Task requirements = Please write out the listing again, keeping every character the same.

Input data =

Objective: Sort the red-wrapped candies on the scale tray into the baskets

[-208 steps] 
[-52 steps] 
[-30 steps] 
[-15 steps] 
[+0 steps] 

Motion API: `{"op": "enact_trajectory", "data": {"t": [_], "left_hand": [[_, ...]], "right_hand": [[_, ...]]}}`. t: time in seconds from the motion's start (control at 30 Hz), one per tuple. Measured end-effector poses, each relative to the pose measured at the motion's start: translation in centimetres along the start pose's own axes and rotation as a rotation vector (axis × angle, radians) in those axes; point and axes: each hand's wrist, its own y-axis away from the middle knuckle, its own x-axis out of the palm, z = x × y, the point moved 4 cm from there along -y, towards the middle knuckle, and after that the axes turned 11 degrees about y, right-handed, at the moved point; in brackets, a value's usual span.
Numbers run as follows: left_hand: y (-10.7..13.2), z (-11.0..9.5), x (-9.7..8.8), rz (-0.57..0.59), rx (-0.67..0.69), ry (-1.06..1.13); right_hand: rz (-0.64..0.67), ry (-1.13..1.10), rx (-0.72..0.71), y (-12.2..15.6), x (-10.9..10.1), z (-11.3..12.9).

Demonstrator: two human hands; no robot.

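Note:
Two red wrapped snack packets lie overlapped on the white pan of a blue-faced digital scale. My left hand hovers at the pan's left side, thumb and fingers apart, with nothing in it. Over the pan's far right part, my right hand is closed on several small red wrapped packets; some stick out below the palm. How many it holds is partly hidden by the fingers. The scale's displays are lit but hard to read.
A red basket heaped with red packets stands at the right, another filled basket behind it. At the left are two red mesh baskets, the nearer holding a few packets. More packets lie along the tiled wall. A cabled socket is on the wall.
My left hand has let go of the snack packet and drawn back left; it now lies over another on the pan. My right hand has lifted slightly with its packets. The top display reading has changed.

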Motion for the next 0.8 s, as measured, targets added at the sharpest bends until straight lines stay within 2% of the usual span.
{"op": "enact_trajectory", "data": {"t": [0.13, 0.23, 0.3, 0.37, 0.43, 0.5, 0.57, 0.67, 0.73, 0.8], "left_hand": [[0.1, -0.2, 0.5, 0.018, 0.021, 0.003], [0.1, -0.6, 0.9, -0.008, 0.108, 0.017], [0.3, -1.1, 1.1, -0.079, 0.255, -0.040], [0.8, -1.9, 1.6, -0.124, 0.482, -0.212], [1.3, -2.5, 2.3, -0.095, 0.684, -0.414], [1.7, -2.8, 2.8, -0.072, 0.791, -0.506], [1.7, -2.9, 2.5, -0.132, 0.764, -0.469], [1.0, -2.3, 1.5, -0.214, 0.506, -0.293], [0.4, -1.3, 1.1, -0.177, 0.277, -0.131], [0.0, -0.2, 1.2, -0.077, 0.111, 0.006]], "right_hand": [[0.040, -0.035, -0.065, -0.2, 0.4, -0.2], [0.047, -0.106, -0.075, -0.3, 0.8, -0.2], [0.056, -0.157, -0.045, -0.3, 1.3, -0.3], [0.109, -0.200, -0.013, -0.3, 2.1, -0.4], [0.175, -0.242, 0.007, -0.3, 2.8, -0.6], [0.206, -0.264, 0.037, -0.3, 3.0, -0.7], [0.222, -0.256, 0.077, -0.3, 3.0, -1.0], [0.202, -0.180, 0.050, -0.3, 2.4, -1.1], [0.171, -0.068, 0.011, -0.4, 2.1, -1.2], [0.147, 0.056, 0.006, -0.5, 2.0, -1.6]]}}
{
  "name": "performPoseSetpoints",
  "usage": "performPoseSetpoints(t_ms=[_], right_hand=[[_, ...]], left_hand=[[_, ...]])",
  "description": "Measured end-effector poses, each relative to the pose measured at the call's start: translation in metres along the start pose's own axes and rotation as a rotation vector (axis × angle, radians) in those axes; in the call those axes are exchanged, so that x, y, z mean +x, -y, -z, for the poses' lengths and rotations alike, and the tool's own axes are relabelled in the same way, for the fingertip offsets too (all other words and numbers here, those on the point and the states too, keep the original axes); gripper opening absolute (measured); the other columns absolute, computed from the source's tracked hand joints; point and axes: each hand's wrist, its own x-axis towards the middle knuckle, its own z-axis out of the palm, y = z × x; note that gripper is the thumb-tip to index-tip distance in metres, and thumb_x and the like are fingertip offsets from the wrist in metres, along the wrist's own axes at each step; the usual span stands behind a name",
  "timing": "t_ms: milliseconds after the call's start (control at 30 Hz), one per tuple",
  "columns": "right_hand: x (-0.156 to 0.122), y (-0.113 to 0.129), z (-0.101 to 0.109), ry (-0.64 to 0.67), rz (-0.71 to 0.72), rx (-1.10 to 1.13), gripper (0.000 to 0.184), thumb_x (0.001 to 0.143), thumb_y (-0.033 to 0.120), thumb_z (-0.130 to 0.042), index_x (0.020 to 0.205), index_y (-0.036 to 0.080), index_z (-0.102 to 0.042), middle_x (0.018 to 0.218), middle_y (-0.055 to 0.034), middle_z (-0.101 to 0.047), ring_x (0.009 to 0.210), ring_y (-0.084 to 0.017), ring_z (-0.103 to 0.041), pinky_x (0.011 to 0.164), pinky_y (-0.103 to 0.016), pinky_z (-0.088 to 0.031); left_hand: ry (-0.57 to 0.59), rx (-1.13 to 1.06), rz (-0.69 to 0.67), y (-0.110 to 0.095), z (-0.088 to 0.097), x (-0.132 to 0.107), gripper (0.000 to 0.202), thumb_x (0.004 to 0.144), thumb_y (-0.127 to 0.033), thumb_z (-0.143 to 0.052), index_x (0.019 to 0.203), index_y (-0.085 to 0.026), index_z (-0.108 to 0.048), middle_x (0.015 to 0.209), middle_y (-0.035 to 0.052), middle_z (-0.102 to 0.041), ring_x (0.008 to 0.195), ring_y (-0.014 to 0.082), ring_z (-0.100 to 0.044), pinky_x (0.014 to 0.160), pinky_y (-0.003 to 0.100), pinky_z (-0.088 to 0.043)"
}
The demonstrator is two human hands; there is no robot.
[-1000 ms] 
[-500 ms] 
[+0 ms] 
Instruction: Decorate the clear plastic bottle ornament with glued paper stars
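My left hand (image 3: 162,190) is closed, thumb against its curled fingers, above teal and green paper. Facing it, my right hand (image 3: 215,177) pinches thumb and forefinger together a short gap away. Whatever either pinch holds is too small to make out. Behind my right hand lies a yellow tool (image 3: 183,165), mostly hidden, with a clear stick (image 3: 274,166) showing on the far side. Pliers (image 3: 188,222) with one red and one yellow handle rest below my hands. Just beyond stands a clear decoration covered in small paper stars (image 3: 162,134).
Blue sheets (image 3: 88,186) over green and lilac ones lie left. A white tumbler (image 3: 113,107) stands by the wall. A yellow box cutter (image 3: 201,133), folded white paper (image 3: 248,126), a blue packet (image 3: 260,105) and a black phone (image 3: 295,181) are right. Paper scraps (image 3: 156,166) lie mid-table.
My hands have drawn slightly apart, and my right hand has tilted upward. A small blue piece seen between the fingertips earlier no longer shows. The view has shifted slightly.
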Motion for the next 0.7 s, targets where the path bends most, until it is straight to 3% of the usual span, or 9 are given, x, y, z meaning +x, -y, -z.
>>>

Exercise response =
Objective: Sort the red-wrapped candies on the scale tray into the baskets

[-208 steps] 
[-52 steps] 
[-30 steps] 
[-15 steps] 
[+0 steps] 

Motion API: `{"op": "enact_trajectory", "data": {"t": [_], "left_hand": [[_, ...]], "right_hand": [[_, ...]]}}`. t: time in seconds from the motion's start (control at 30 Hz), one per tuple. Measured end-effector poses, each relative to the pose measured at the motion's start: translation in centimetres along the start pose's own axes and rotation as a rotation vector (axis × angle, radians) in those axes; point and axes: each hand's wrist, its own y-axis away from the middle knuckle, its own x-axis out of the palm, z = x × y, the point moved 4 cm from there along -y, towards the middle knuckle, and after that the axes turned 11 degrees about y, right-handed, at the moved point; in brackets, a value's usual span.
Numbers run as follows: left_hand: y (-10.7..13.2), z (-11.0..9.5), x (-9.7..8.8), rz (-0.57..0.59), rx (-0.67..0.69), ry (-1.06..1.13); right_hand: rz (-0.64..0.67), ry (-1.13..1.10), rx (-0.72..0.71), y (-12.2..15.6), x (-10.9..10.1), z (-11.3..12.9).

Demonstrator: two human hands; no robot.

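Note:
Two red wrapped snack packets lie overlapped on the white pan of a blue-faced digital scale. My left hand hovers at the pan's left side, thumb and fingers apart, with nothing in it. Over the pan's far right part, my right hand is closed on several small red wrapped packets; some stick out below the palm. How many it holds is partly hidden by the fingers. The scale's displays are lit but hard to read.
A red basket heaped with red packets stands at the right, another filled basket behind it. At the left are two red mesh baskets, the nearer holding a few packets. More packets lie along the tiled wall. A cabled socket is on the wall.
My left hand has let go of the snack packet and drawn back left; it now lies over another on the pan. My right hand has lifted slightly with its packets. The top display reading has changed.
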
Motion for the next 0.8 s, as measured, targets added at the sharpest bends until straight lines stay within 2% of the usual span.
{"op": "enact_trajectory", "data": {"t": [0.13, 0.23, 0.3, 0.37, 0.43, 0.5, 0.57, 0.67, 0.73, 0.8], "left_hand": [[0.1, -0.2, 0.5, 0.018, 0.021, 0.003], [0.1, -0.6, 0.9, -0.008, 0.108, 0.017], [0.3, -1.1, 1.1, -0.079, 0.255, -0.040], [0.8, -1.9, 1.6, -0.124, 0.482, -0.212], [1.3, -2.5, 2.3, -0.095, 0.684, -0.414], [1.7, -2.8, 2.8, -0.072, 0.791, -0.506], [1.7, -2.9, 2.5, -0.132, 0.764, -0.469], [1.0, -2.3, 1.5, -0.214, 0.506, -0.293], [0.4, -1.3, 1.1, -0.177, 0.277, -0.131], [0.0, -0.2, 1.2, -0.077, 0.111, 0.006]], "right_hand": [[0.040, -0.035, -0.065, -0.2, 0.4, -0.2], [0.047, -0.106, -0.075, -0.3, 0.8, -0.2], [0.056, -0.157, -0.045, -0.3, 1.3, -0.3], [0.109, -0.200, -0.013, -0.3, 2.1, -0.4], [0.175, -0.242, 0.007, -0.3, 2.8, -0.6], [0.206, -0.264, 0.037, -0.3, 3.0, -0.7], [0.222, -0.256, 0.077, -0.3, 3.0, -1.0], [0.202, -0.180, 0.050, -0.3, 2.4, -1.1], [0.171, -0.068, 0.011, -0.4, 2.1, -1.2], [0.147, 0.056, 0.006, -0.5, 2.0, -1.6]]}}
{
  "name": "performPoseSetpoints",
  "usage": "performPoseSetpoints(t_ms=[_], right_hand=[[_, ...]], left_hand=[[_, ...]])",
  "description": "Measured end-effector poses, each relative to the pose measured at the call's start: translation in metres along the start pose's own axes and rotation as a rotation vector (axis × angle, radians) in those axes; in the call those axes are exchanged, so that x, y, z mean +x, -y, -z, for the poses' lengths and rotations alike, and the tool's own axes are relabelled in the same way, for the fingertip offsets too (all other words and numbers here, those on the point and the states too, keep the original axes); gripper opening absolute (measured); the other columns absolute, computed from the source's tracked hand joints; point and axes: each hand's wrist, its own x-axis towards the middle knuckle, its own z-axis out of the palm, y = z × x; note that gripper is the thumb-tip to index-tip distance in metres, and thumb_x and the like are fingertip offsets from the wrist in metres, along the wrist's own axes at each step; the usual span stands behind a name",
  "timing": "t_ms: milliseconds after the call's start (control at 30 Hz), one per tuple",
  "columns": "right_hand: x (-0.156 to 0.122), y (-0.113 to 0.129), z (-0.101 to 0.109), ry (-0.64 to 0.67), rz (-0.71 to 0.72), rx (-1.10 to 1.13), gripper (0.000 to 0.184), thumb_x (0.001 to 0.143), thumb_y (-0.033 to 0.120), thumb_z (-0.130 to 0.042), index_x (0.020 to 0.205), index_y (-0.036 to 0.080), index_z (-0.102 to 0.042), middle_x (0.018 to 0.218), middle_y (-0.055 to 0.034), middle_z (-0.101 to 0.047), ring_x (0.009 to 0.210), ring_y (-0.084 to 0.017), ring_z (-0.103 to 0.041), pinky_x (0.011 to 0.164), pinky_y (-0.103 to 0.016), pinky_z (-0.088 to 0.031); left_hand: ry (-0.57 to 0.59), rx (-1.13 to 1.06), rz (-0.69 to 0.67), y (-0.110 to 0.095), z (-0.088 to 0.097), x (-0.132 to 0.107), gripper (0.000 to 0.202), thumb_x (0.004 to 0.144), thumb_y (-0.127 to 0.033), thumb_z (-0.143 to 0.052), index_x (0.019 to 0.203), index_y (-0.085 to 0.026), index_z (-0.108 to 0.048), middle_x (0.015 to 0.209), middle_y (-0.035 to 0.052), middle_z (-0.102 to 0.041), ring_x (0.008 to 0.195), ring_y (-0.014 to 0.082), ring_z (-0.100 to 0.044), pinky_x (0.014 to 0.160), pinky_y (-0.003 to 0.100), pinky_z (-0.088 to 0.043)"
}
The demonstrator is two human hands; there is no robot.
[-1000 ms] 
[-500 ms] 
[+0 ms] 
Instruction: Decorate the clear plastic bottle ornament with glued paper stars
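My left hand (image 3: 162,190) is closed, thumb against its curled fingers, above teal and green paper. Facing it, my right hand (image 3: 215,177) pinches thumb and forefinger together a short gap away. Whatever either pinch holds is too small to make out. Behind my right hand lies a yellow tool (image 3: 183,165), mostly hidden, with a clear stick (image 3: 274,166) showing on the far side. Pliers (image 3: 188,222) with one red and one yellow handle rest below my hands. Just beyond stands a clear decoration covered in small paper stars (image 3: 162,134).
Blue sheets (image 3: 88,186) over green and lilac ones lie left. A white tumbler (image 3: 113,107) stands by the wall. A yellow box cutter (image 3: 201,133), folded white paper (image 3: 248,126), a blue packet (image 3: 260,105) and a black phone (image 3: 295,181) are right. Paper scraps (image 3: 156,166) lie mid-table.
My hands have drawn slightly apart, and my right hand has tilted upward. A small blue piece seen between the fingertips earlier no longer shows. The view has shifted slightly.
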Motion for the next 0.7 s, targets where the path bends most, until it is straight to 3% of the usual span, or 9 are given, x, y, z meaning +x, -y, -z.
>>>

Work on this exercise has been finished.